Naturally the disservice done students and gullible investment professionals who have swallowed EMT has been an extraordinary service to us and other followers of Graham. In any sort of a contest—financial, mental, or physical—it’s an enormous advantage to have opponents who have been taught that it’s useless to even try. From a selfish point of view, Grahamites should probably endow chairs to ensure the perpetual teaching of EMT.

All this said, a warning is appropriate. Arbitrage has looked easy recently. But this is not a form of investing that guarantees profits of 20% a year or, for that matter, profits of any kind. As noted, the market is reasonably efficient much of the time: For every arbitrage opportunity we seized in that 63-year period, many more were foregone because they seemed properly-priced.

An investor cannot obtain superior profits from stocks by simply committing to a specific investment category or style. He can earn them only by carefully evaluating facts and continuously exercising discipline. Investing in arbitrage situations, per se, is no better a strategy than selecting a portfolio by throwing darts.

Berkshire’s NYSE listing

In two respects our goals probably differ somewhat from those of most listed companies. First, we do not want to maximize the price at which Berkshire shares trade. We wish instead for them to trade in a narrow range centered at intrinsic business value (which we hope increases at a reasonable—or, better yet, unreasonable—rate). Charlie and I are bothered as much by significant overvaluation as significant undervaluation. Both extremes will inevitably produce results for many shareholders that will differ sharply from Berkshire’s business results. If our stock price instead consistently mirrors business value, each of our shareholders will receive an investment result that roughly parallels the business results of Berkshire during his holding period.

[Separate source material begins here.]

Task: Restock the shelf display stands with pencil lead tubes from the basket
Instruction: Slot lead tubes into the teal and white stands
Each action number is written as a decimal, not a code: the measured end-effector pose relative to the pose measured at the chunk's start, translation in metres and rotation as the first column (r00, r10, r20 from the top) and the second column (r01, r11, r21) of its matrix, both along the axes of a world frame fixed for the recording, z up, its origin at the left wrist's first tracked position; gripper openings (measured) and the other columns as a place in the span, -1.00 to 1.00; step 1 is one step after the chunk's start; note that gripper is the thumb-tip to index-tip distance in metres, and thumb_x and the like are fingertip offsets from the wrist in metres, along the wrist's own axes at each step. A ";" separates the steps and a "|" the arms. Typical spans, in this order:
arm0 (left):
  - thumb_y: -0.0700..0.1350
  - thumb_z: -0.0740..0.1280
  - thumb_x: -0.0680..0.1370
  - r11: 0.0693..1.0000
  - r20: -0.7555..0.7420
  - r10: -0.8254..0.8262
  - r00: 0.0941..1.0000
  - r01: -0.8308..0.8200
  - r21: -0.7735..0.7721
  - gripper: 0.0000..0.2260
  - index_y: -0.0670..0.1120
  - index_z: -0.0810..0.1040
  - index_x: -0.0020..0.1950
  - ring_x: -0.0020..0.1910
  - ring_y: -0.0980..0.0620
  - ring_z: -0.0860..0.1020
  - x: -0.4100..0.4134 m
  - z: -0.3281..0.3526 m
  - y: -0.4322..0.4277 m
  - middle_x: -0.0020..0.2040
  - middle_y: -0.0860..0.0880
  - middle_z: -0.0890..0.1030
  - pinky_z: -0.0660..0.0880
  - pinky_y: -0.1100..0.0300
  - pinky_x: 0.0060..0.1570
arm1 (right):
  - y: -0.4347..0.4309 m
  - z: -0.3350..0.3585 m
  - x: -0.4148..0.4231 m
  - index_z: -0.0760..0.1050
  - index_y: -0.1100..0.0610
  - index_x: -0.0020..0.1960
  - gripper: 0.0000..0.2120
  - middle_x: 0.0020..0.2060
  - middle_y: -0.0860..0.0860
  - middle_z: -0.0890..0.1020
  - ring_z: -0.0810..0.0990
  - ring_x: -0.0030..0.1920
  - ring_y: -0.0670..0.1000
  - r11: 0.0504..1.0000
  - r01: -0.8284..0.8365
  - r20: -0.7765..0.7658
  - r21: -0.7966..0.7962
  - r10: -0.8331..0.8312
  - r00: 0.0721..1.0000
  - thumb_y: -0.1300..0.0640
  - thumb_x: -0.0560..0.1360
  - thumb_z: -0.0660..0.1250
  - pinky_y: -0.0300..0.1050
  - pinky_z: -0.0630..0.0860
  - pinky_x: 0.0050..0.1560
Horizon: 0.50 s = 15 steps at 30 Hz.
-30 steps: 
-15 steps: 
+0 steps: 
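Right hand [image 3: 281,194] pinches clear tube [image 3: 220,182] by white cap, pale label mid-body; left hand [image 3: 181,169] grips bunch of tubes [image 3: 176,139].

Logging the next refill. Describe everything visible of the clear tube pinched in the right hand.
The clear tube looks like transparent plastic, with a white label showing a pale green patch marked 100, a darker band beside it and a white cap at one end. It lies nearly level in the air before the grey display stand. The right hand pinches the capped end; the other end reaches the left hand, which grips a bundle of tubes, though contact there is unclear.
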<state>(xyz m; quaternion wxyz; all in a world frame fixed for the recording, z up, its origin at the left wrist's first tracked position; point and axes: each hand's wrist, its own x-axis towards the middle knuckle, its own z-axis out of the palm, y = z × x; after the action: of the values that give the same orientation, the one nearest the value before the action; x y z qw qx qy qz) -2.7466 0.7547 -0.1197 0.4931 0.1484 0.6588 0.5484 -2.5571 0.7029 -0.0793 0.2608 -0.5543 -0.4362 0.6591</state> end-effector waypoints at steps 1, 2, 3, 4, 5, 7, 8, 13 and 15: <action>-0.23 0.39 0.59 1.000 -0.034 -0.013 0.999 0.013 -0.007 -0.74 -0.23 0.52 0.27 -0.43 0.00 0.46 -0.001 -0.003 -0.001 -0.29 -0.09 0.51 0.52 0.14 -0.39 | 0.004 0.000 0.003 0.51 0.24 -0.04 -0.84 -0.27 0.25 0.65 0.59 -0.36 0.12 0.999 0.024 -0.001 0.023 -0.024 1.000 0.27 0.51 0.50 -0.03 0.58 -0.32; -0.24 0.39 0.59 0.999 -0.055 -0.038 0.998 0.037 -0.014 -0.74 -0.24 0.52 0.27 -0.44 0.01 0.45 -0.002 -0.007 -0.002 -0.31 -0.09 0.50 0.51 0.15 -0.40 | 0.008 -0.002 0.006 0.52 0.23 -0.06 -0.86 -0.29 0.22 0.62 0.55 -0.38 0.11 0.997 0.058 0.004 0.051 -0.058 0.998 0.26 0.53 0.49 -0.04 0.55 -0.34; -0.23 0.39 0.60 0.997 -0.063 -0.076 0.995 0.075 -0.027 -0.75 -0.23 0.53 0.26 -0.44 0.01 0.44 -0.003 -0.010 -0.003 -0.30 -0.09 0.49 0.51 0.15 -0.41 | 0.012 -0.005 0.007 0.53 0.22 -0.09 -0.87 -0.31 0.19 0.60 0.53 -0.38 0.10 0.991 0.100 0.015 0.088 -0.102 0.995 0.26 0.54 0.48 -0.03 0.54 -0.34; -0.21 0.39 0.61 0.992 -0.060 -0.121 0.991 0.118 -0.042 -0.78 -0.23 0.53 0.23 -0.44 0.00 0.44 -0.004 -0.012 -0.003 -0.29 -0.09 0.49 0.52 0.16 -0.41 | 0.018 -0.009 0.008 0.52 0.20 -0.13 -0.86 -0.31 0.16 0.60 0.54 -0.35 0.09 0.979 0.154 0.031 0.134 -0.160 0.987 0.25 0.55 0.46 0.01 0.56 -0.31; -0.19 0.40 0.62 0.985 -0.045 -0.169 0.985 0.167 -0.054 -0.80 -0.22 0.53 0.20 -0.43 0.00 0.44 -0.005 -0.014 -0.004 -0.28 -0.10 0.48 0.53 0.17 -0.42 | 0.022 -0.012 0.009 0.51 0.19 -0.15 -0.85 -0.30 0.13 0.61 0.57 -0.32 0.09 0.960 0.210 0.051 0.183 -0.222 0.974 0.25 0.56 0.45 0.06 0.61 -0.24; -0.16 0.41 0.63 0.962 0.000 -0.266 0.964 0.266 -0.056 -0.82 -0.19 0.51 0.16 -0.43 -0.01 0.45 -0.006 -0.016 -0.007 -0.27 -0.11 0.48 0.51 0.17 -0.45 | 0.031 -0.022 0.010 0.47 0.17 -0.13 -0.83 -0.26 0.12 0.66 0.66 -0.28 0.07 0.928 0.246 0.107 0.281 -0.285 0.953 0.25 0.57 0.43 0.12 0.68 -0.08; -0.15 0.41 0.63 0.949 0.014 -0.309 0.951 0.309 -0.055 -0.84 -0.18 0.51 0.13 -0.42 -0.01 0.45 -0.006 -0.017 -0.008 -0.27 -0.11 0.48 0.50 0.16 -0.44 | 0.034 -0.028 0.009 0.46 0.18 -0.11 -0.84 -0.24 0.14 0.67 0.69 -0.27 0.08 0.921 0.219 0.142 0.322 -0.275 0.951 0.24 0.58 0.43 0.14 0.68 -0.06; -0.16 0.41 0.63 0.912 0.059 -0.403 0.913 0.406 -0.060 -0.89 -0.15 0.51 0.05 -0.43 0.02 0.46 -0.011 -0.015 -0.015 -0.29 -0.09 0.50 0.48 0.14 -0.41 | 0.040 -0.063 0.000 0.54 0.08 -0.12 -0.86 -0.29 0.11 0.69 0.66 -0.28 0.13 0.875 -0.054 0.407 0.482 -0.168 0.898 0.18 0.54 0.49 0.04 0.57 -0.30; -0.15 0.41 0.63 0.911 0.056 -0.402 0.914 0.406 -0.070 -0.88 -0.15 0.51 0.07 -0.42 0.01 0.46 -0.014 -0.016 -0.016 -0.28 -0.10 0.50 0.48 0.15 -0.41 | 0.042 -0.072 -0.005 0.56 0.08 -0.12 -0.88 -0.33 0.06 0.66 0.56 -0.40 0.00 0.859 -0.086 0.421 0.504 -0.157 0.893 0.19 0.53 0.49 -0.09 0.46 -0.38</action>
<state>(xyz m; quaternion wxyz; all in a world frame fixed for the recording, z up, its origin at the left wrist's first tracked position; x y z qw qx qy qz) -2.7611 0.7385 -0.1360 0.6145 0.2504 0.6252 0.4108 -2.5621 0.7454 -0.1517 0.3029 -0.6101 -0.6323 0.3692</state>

Second, we wish for very little trading activity. If we ran a private business with a few passive partners, we would be disappointed if those partners, and their replacements, frequently wanted to leave the partnership. Running a public company, we feel the same way.

David L. Dodd

I have known many professors of finance and investments but I have never seen any, except for Ben Graham, who was the match of Dave. The proof of his talent is the record of his students: No other teacher of investments has sent forth so many who have achieved unusual success.

When students left Dave’s classroom, they were equipped to invest intelligently for a lifetime because the principles he taught were simple, sound, useful, and enduring. Though these may appear to be unremarkable virtues, the teaching of principles embodying them has been rare.

It’s particularly impressive that Dave could practice as well as preach. Just as Keynes became wealthy by applying his academic ideas to a very small purse, so, too, did Dave. Indeed, his financial performance far outshone that of Keynes, who began as a market-timer (leaning on business and credit-cycle theory) and converted, after much thought, to value investing. Dave was right from the start.

In Berkshire’s investments, Charlie and I have employed the principles taught by Dave and Ben Graham. Our prosperity is the fruit of their intellectual tree.


[1] Buffett refers to this transaction in the 2007 letter.